The dictionary computerScientists contains four important women in the field of computer science. Check out their Wikipedia pages below to learn more about them:

  1. Ada Lovelace: One of the first programmers and credited with writing the first computer program.
  2. Grace Hopper: One of the pioneers of compilers (programs that translate one computer language to another) and the COBOL programming language.
  3. Katherine Johnson: An American Mathematician whose prowess in calculating orbital mechanics was essential in verifying calculations by early computers used in NASA flight missions. One of the first African American women to work as a NASA scientist.
  4. Margaret Hamilton: Her team developed the onboard flight software for the Apollo Missions and was director of the Software Engineering Division of the MIT Instrumentation Labratory.

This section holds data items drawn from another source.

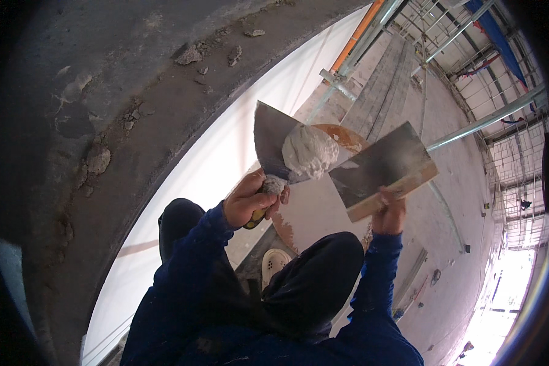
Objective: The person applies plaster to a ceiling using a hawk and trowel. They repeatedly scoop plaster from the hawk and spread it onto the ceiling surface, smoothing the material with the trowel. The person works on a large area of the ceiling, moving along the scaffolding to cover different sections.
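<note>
My left hand [249, 201] is closed around the plaster-caked handle of a wide putty knife [269, 131]. A thick lump of white plaster [311, 151] sits on its metal blade. In my right hand [389, 212] is a rectangular plastering trowel [387, 168], gripped at its pale, worn near edge. Its grey metal face is turned up and smeared, with its left corner close to the plaster lump. Under both tools lies a round orange-brown surface [348, 137] coated with white plaster; whether it is a tub or a board I cannot tell.
To the left runs a dark concrete ledge [134, 79] with loose crumbs, above a white wall face [183, 177]. Scaffold planks [384, 85] and metal poles [488, 116] stand at the far right. My bent knees and a light clog [276, 263] are below the tools.
</note>
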Demonstrator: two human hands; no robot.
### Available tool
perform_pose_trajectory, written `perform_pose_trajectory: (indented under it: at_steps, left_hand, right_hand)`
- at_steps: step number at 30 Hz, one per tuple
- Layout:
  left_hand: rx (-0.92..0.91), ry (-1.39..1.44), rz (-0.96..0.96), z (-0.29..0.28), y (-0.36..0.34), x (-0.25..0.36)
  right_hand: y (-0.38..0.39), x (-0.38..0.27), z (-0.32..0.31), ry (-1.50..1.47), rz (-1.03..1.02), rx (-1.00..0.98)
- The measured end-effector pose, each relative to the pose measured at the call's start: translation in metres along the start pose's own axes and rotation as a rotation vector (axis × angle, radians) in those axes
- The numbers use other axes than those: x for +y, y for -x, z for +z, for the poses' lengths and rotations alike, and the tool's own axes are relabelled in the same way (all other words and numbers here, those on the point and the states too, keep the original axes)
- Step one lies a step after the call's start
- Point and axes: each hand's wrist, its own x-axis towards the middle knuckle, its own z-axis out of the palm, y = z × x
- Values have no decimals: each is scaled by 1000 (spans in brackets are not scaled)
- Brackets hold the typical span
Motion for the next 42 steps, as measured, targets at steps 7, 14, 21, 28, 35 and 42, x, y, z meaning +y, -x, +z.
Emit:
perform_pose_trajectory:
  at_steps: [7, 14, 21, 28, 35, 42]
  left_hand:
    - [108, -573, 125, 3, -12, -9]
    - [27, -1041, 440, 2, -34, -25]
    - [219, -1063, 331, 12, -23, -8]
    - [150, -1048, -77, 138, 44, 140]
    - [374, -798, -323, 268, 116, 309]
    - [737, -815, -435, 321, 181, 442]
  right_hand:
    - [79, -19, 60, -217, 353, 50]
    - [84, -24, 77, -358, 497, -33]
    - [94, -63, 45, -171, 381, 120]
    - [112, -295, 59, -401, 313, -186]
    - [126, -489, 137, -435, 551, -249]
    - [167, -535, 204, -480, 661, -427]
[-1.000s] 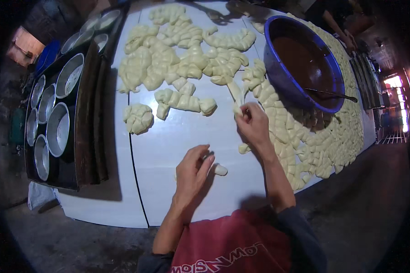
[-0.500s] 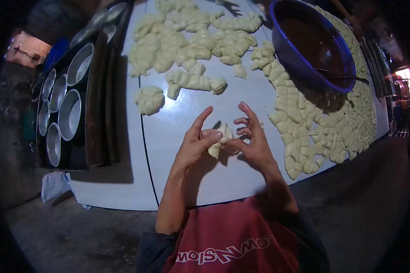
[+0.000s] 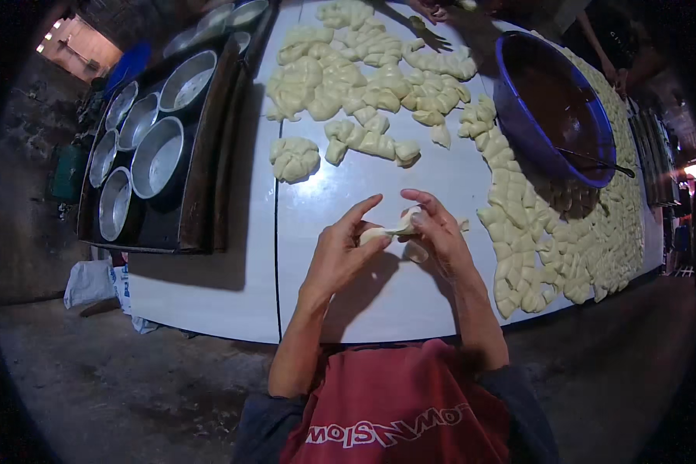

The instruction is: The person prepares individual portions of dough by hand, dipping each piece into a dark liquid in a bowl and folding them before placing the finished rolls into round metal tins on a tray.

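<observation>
A small piece of pale dough (image 3: 397,230) is stretched between my two hands above the white table. My left hand (image 3: 339,251) pinches its left end between thumb and fingers, with the index finger raised. The other end is gripped by my right hand (image 3: 442,238), its fingers curled round the dough. Just beyond my hands lie a round lump of dough (image 3: 295,159) and a short row of joined dough pieces (image 3: 371,141). To the right spreads a wide sheet of dough pieces (image 3: 518,232) packed side by side.
A blue basin (image 3: 510,100) of brown filling, with a dark-handled utensil (image 3: 595,161), stands on the dough at the right. Round metal pans (image 3: 158,158) sit in a dark tray (image 3: 209,185) at left. More dough (image 3: 317,81) lies farther back. Another person's hands (image 3: 617,77) show at far right.
The dough between my hands has been drawn out into a longer, thinner strip as my hands moved apart. The view has shifted, so the table appears farther right.
</observation>
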`<state>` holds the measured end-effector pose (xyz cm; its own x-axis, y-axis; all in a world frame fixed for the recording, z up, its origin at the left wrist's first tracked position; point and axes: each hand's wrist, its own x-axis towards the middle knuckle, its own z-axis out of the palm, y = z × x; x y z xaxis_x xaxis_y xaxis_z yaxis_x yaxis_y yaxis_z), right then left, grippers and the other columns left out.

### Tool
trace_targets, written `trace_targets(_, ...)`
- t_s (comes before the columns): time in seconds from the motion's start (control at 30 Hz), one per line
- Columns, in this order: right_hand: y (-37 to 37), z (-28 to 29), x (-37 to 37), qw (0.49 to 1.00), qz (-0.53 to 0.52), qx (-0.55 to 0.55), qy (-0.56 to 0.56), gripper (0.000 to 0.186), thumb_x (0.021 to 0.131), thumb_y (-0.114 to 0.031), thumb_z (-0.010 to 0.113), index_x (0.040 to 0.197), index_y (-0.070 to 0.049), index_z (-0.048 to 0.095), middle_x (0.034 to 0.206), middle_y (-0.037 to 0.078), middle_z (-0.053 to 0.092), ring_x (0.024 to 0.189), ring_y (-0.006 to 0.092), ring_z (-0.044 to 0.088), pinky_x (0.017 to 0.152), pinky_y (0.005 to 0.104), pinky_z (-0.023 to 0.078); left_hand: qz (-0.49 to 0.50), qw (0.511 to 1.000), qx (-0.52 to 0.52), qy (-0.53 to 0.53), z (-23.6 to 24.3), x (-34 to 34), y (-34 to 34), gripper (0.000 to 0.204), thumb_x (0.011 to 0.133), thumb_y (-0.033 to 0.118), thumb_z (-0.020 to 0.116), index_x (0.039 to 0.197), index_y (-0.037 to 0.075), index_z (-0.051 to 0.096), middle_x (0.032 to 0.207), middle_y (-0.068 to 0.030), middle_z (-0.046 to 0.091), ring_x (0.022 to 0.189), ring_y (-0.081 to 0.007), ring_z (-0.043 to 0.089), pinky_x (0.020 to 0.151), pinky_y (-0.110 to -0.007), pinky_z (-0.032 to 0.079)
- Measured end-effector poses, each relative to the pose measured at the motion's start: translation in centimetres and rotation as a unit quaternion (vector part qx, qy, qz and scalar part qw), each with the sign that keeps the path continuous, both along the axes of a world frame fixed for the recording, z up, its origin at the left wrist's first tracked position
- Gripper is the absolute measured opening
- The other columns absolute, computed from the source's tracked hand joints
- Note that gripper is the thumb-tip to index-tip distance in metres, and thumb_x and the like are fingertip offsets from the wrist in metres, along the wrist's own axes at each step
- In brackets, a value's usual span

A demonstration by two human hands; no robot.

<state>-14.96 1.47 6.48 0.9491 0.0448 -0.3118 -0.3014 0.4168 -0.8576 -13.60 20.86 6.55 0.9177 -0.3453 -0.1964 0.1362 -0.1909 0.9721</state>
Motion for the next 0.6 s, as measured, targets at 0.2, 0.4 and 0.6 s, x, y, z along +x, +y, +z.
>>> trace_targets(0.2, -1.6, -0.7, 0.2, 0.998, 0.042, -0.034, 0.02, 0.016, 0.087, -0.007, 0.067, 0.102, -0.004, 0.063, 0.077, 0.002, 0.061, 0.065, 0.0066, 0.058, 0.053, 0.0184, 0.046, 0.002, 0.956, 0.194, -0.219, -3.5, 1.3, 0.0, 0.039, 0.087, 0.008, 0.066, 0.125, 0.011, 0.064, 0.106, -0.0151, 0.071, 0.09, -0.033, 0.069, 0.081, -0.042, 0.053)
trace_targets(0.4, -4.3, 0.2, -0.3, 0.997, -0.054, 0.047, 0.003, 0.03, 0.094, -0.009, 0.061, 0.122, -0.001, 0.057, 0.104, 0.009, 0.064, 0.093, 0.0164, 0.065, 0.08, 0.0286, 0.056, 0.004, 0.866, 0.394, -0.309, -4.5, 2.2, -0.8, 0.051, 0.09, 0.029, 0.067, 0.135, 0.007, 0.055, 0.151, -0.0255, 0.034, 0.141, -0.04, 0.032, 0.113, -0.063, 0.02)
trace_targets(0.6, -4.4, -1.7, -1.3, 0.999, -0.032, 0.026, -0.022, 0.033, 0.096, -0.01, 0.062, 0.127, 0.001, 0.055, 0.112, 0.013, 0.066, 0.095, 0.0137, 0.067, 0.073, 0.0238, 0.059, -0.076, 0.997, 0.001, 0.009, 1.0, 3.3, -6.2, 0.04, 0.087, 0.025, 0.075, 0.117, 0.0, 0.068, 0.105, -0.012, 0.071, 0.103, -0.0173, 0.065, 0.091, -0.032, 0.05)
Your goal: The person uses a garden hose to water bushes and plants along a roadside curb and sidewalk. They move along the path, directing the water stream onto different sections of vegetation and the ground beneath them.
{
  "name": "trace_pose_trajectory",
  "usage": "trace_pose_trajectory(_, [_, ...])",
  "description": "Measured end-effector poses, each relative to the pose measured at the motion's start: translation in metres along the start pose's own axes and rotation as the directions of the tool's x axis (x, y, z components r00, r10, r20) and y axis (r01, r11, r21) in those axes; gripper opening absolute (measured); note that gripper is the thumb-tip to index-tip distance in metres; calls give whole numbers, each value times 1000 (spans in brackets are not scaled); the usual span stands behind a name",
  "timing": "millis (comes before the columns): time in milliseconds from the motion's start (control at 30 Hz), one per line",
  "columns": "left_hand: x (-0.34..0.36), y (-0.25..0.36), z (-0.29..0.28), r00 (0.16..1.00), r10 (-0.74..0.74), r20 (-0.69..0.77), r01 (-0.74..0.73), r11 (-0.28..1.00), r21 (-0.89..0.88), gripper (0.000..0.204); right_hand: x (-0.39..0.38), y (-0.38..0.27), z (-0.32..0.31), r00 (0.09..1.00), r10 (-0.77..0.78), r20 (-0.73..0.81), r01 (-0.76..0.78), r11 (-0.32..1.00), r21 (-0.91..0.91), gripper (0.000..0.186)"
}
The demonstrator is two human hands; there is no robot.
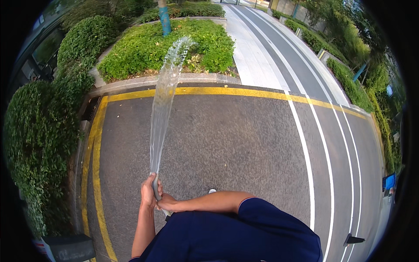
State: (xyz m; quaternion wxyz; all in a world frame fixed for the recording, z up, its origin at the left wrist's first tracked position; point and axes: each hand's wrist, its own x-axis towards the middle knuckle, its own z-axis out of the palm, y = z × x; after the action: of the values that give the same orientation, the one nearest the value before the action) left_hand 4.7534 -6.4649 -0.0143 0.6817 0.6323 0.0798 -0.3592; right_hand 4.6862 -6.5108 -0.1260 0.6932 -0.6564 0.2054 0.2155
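Note:
Near the mouth of a grey hose [156, 188], my left hand [148, 192] is closed around it, with the thumb up at the opening. Just below, my right hand [167, 202] reaches across my body and grips the same hose; its fingers are partly hidden. A wide jet of water [162, 111] shoots forward from the hose and breaks into drops over a bed of low green plants [205, 37]. Below my right hand, the rest of the hose is mostly hidden by my dark blue shirt.
A stone kerb [200, 77] edges the plant bed, with a blue-wrapped trunk [164, 20] behind. Rounded bushes [39, 144] line the left side. Yellow lines [205, 91] border the dark asphalt [227, 139]. A white-striped lane [301, 87] runs at right, with a dark object [352, 239] near it.

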Motion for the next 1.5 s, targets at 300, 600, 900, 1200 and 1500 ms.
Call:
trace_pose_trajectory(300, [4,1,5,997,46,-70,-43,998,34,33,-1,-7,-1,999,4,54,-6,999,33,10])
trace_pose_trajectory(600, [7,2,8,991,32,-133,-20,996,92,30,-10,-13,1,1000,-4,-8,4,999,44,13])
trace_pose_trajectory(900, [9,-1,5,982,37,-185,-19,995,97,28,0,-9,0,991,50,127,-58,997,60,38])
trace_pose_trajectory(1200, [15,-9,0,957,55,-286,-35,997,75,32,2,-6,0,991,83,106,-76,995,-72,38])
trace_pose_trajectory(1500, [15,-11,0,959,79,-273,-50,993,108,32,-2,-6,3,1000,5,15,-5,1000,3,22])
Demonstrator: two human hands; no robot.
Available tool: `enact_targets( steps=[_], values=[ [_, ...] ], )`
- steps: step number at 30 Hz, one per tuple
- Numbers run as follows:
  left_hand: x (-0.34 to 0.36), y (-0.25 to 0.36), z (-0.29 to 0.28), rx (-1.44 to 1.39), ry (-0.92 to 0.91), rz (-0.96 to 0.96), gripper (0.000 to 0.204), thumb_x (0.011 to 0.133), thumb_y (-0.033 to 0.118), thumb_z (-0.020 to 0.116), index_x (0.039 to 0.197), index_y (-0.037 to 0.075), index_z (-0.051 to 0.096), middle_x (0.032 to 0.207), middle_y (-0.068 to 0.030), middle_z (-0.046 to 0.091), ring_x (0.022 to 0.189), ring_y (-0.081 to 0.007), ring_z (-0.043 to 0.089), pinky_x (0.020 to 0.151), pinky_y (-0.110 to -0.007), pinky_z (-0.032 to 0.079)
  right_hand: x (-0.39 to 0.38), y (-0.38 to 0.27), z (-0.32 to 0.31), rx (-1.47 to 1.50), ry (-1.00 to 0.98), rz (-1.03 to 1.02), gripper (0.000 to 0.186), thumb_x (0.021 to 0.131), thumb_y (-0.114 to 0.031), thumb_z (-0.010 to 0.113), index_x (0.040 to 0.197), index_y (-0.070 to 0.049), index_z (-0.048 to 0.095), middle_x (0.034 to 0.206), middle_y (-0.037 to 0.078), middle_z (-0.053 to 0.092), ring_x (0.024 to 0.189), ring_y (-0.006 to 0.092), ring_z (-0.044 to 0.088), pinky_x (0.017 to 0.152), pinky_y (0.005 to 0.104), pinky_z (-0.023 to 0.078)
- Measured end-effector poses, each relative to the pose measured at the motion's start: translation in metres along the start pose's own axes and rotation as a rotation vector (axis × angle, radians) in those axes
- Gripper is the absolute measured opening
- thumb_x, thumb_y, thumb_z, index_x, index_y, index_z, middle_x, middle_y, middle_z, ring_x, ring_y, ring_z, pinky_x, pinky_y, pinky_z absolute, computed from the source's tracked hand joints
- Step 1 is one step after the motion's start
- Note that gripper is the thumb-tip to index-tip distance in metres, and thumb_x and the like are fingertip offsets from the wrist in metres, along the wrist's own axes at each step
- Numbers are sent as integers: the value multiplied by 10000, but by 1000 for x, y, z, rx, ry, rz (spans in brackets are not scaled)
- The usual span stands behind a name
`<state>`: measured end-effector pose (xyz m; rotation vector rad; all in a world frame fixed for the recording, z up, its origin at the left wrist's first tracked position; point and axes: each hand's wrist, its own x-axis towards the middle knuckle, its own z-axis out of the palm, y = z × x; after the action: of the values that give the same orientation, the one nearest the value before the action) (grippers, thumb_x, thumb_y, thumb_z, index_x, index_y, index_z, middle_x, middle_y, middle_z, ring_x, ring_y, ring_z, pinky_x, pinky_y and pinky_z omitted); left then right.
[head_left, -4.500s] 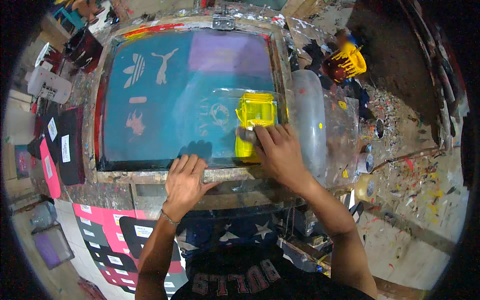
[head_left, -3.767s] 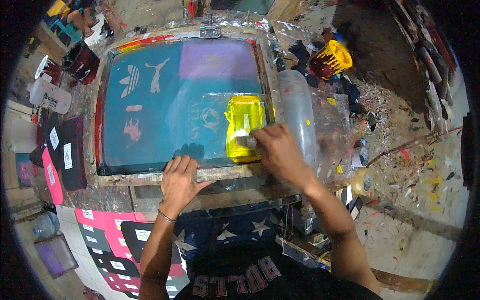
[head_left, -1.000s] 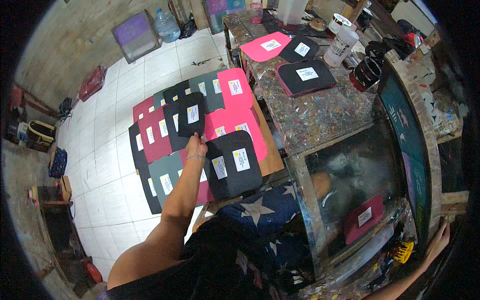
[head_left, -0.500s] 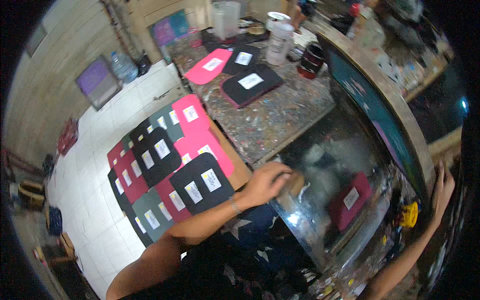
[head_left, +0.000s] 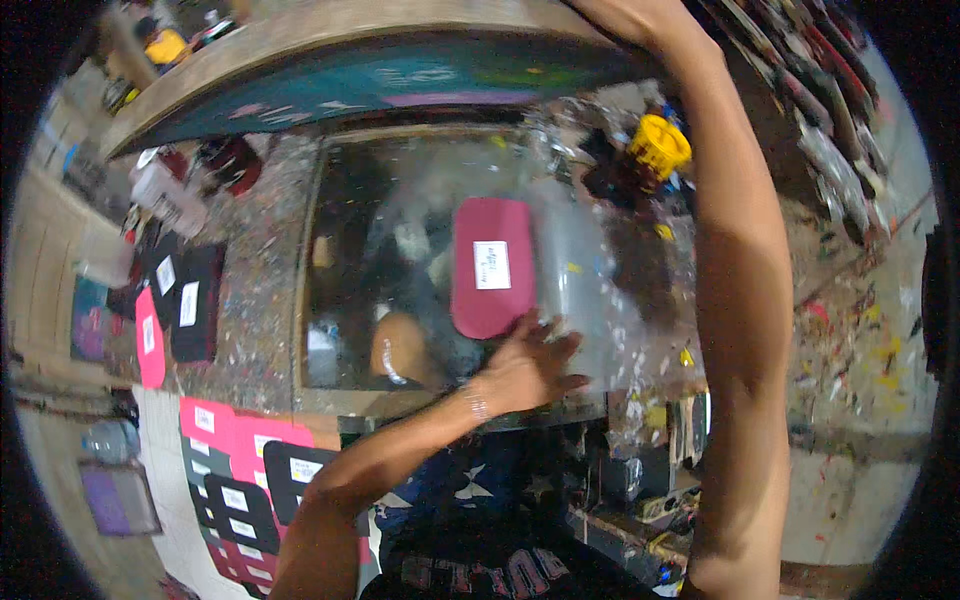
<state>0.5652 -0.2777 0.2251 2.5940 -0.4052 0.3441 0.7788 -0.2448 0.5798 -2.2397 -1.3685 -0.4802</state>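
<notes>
A flat maroon piece with rounded corners and a white printed label (head_left: pixel 490 232) lies on the dark glassy work surface (head_left: pixel 345 250). My left hand (head_left: pixel 530 368) is at its near right corner, fingers spread. Whether the fingertips touch the piece or hover just over it, I cannot tell. Beyond the glass, a wooden-edged printing screen (head_left: pixel 400 85) with teal mesh stands tilted up. My right arm reaches far forward, and my right hand (head_left: pixel 635 15) grips the screen's wooden edge at the top of the view, partly cut off.
Pink and black labelled pieces (head_left: pixel 192 320) lie on the paint-spattered bench to the left. More labelled pieces (head_left: pixel 232 508) are laid out at the lower left. A yellow paint-covered cup (head_left: pixel 660 148) stands right of the glass. Bottles and a dark jar (head_left: pixel 232 165) stand at the far left.
The view has swung right, bringing the glass to the middle. My left hand has moved to the maroon piece and its fingers have spread. My right hand remains at the screen's edge.
</notes>
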Motion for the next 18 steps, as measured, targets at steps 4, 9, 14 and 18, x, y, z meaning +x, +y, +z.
enact_targets(
  steps=[4,9,14,18],
  values=[
    [-42,-30,-57,-20,238,-140,345,918,267,720,1138,1,733,1120,-174,719,1071,-345,666,951,-483,490,-2,10,-15,-86,40,78,771,950,-576,566,797,175,650,762,359,666,698,432,674,720,510,538],
    [-63,-87,-68,166,53,-269,615,940,360,705,1472,81,570,1501,-154,556,1463,-379,428,1223,-539,292,3,16,-13,-63,93,-72,752,956,-565,565,936,174,701,1025,430,667,994,519,688,901,521,545],
    [-61,-102,-58,193,-35,-328,746,944,464,682,1560,101,469,1632,-91,436,1552,-369,293,1281,-544,179,15,27,-4,-123,146,-95,767,951,-578,563,990,175,700,1074,436,657,1074,551,656,953,517,532],
    [-60,-102,-60,173,-56,-338,775,932,484,693,1563,99,463,1638,-78,429,1551,-361,298,1282,-545,178,14,24,-5,-120,165,-98,780,952,-588,557,1006,177,698,1089,440,651,1080,554,653,966,514,526]
  ],
)
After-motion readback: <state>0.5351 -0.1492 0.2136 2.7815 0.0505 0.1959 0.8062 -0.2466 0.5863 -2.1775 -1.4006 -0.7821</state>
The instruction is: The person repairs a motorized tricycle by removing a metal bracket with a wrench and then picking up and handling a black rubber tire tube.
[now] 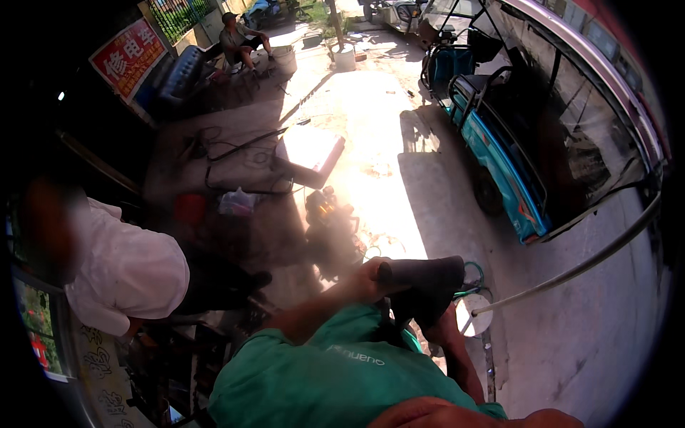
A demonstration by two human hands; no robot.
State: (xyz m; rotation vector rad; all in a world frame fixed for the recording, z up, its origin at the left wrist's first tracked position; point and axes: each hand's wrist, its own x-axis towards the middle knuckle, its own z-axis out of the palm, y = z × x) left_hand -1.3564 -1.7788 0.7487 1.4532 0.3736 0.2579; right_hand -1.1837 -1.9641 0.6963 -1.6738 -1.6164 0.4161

President Barack Obama awarded all three American women the Presidential Medal of Freedom.

Your Turn: Practice with Subscripting Dictionaries

In [43]:
student
Out[43]:
{'name': 'Georgia Dome',
 'dorm': 'Munger Hall',
 'section': 2,
 'year': 2023,
 'CSMajor?': True}
In [44]:
# write the expression to retrieve the value 2023 from student
# Your code here
student['year']
Out[44]:
2023
In [45]:
phones
Out[45]:
{'Gal Gadot': 5558671234,
 'Trevor Noah': 9996541212,
 'Paula A. Johnson': 7811234567}
In [46]:
# write the expression to retrive Gal Gadot's phone number from phones
# Your code here
phones['Gal Gadot']
Out[46]:
5558671234
In [47]:
computerScientists
Out[47]:
{('Ada', 'Lovelace'): ['ada@babbage.com', 1815],
 ('Grace', 'Hopper'): ['grahope@vassar.edu', 1906],
 ('Katherine', 'Johnson'): ['johnsonk@nasa,gov', 1918],
 ('Margaret', 'Hamilton'): ['mhamilton@mit.edu', 1936]}
In [48]:
# write the expression to retrieve Grace Hopper's information from computerScientists
# Your code here
computerScientists[('Grace', 'Hopper')]
Out[48]:
['grahope@vassar.edu', 1906]
In [49]:
# what does this return?
computerScientists[('Ada', 'Lovelace')][0][0]
Out[49]:
'a'

5.3 len gives the Size of a Dictionary (the Number of Key/Value Items)

In [50]:
len(student)
Out[50]:
5
In [51]:
len(scrabbleDict)
Out[51]:
26
In [52]:
len(daysInMonth) # Remember, Dec is missing!
Out[52]:
11

5.4 Dictionary Mutability 1: Growing a Dictionary by Adding a Key/Value Item

Dictionaries are mutable. One way we can change them is by adding new key/value items. This means we can start with an empty dictionary and grow it in much the same way we do a list. This is a common way to create dictionaries in many of our problems.

In [53]:
cart = {} # The empty dictionary
cart['oreos'] = 3.99 # Add the item 'oreos': 3.99; len(cart) is now 1
cart['kiwis'] = 2.54 # Add the item 'kiwis': 2.54; len(cart) is now 2

cart
Out[53]:
{'oreos': 3.99, 'kiwis': 2.54}

Note: Since dictionaries are unordered, the order in which we enter key/value pairs is irrelevant.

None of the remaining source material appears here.